Task objective: From the first line to the last, retype the data below exactly.

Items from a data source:
::::

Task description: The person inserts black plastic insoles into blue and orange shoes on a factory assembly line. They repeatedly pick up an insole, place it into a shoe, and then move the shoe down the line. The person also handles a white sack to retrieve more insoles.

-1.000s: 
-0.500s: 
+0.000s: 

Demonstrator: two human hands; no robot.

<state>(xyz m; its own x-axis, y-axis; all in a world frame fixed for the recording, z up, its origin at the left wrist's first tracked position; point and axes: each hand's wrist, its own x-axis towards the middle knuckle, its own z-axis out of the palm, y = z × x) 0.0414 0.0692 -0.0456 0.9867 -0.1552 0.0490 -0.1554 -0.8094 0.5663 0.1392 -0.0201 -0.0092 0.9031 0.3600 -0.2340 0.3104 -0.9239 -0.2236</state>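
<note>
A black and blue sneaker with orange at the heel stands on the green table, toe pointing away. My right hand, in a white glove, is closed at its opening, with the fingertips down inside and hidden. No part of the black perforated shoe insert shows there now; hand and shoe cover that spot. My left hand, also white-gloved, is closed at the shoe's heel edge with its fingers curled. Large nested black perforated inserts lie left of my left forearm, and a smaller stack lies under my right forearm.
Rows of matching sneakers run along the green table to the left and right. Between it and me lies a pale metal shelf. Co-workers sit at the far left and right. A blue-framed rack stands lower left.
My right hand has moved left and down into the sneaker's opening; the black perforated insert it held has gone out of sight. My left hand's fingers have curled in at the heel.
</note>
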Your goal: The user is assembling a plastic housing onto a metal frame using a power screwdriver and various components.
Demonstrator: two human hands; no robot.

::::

Result for this task:
Task description: The person inserts black plastic insoles into blue and orange shoes on a factory assembly line. They repeatedly pick up an insole, place it into a shoe, and then move the shoe down the line. The person also handles a white sack to retrieve more insoles.

-1.000s: 
-0.500s: 
+0.000s: 

Demonstrator: two human hands; no robot.

<state>(xyz m; its own x-axis, y-axis; all in a world frame fixed for the recording, z up, its origin at the left wrist's first tracked position; point and axes: each hand's wrist, its own x-axis towards the middle knuckle, its own z-axis out of the palm, y = z × x) 0.0414 0.0692 -0.0456 0.9867 -0.1552 0.0490 -0.1554 -0.8094 0.5663 0.1392 -0.0201 -0.0092 0.9031 0.3600 -0.2340 0.3104 -0.9239 -0.2236</state>
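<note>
A black and blue sneaker with orange at the heel stands on the green table, toe pointing away. My right hand, in a white glove, is closed at its opening, with the fingertips down inside and hidden. No part of the black perforated shoe insert shows there now; hand and shoe cover that spot. My left hand, also white-gloved, is closed at the shoe's heel edge with its fingers curled. Large nested black perforated inserts lie left of my left forearm, and a smaller stack lies under my right forearm.
Rows of matching sneakers run along the green table to the left and right. Between it and me lies a pale metal shelf. Co-workers sit at the far left and right. A blue-framed rack stands lower left.
My right hand has moved left and down into the sneaker's opening; the black perforated insert it held has gone out of sight. My left hand's fingers have curled in at the heel.
</note>
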Your goal: The user is assembling a plastic housing onto a metal frame using a power screwdriver and various components.
Demonstrator: two human hands; no robot.

The response to the exercise is complete.